Your instructions: Would you restate each line of the data below word for word, without its pictures?

Supplied information:
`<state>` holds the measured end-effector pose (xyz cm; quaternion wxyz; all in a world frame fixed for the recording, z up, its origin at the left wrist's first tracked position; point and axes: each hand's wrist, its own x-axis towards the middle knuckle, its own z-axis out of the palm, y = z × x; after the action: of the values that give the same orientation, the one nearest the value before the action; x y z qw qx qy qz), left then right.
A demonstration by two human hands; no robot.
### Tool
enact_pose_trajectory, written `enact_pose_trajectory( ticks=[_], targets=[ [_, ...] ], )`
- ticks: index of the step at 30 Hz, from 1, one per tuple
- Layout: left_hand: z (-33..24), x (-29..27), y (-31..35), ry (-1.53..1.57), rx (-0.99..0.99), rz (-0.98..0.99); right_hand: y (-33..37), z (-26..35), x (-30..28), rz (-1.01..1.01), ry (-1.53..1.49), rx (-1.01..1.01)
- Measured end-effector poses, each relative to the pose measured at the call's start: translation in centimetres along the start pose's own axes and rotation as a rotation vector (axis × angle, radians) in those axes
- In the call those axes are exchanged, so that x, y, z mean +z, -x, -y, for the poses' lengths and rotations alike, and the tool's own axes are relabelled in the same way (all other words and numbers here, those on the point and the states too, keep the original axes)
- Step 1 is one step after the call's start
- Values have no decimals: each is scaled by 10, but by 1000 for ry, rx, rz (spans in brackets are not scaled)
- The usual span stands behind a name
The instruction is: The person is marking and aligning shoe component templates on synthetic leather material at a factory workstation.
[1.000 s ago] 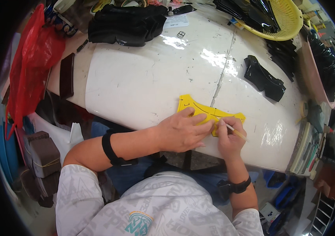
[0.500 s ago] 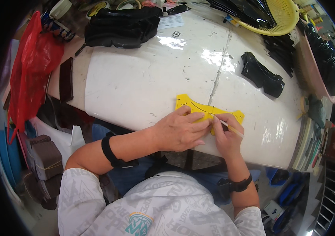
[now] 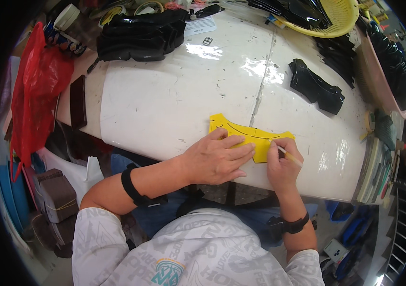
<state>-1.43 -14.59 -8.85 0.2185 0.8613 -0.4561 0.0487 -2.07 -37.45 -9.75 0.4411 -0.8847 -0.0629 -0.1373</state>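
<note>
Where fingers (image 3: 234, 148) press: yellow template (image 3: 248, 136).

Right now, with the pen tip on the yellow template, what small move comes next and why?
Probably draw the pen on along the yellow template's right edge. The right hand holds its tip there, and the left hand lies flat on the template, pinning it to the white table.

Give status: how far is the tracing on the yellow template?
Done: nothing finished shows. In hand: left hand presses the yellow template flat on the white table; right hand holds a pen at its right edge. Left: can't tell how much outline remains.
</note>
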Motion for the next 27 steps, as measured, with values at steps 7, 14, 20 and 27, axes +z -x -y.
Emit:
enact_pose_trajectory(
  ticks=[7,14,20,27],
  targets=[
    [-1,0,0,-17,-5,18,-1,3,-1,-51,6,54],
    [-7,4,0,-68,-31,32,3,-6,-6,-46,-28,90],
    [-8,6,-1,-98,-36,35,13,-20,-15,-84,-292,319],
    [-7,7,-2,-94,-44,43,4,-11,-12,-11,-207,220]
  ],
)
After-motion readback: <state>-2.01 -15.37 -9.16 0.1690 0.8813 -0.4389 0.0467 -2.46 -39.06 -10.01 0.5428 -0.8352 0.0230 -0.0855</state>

Answer to the problem:
`<state>` holds the measured end-effector pose (xyz cm; quaternion wxyz; all in a world frame fixed for the recording, z up, its origin at the left wrist's first tracked position; point and axes: each hand's wrist, its own x-axis towards the middle knuckle, its own z-axis out of the palm, y = z × x; after the action: of the values that give the same orientation, the one nearest the value before the action; x y z qw qx qy qz), left then right.
A demonstration by two human hands; no robot.
### Tool
enact_pose_trajectory, written `enact_pose_trajectory( ticks=[_], targets=[ [_, ...] ], )`
- ticks: index of the step at 30 Hz, from 1, one per tuple
- Layout: left_hand: z (-33..24), x (-29..27), y (-31..35), ry (-1.53..1.57), rx (-0.99..0.99), rz (-0.98..0.99); right_hand: y (-33..37), z (-26..35), x (-30..28), rz (-1.01..1.01), ry (-1.53..1.49), rx (-1.01..1.01)
- Measured end-effector poses, each relative to the pose measured at the call's start: translation in centimetres along the start pose's own axes and rotation as a rotation vector (axis × angle, radians) in those axes
- In the call those axes are exchanged, so that x, y, z mean +z, -x, -y, for the poses' lengths and rotations alike, and the tool's own axes are relabelled in the same way (all other words and numbers here, those on the point and the states too, keep the original axes)
- Step 1 is one step after the call's start
- Values have no decimals: each is scaled by 10, but by 1000 for ry, rx, rz (spans in brackets are not scaled)
- The usual span stands behind a name
The instruction is: The person is marking and aligning shoe component templates on synthetic leather material at a factory workstation.
[1.000 s ago] 
[0.500 s ago] 
[now] 
<state>-1.43 -14.59 -8.85 0.2185 0.8613 -0.4561 0.0487 -2.07 -37.45 -9.75 0.4411 -0.8847 -0.0629 -0.1373</state>
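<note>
Where fingers (image 3: 234, 148) press: yellow template (image 3: 248, 136).

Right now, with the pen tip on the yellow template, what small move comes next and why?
Probably draw the pen on along the yellow template's right edge. The right hand holds its tip there, and the left hand lies flat on the template, pinning it to the white table.

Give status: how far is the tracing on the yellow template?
Done: nothing finished shows. In hand: left hand presses the yellow template flat on the white table; right hand holds a pen at its right edge. Left: can't tell how much outline remains.
</note>
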Motion for the next 27 steps, as measured, with values at steps 7, 14, 20 and 27, axes +z -x -y.
Emit:
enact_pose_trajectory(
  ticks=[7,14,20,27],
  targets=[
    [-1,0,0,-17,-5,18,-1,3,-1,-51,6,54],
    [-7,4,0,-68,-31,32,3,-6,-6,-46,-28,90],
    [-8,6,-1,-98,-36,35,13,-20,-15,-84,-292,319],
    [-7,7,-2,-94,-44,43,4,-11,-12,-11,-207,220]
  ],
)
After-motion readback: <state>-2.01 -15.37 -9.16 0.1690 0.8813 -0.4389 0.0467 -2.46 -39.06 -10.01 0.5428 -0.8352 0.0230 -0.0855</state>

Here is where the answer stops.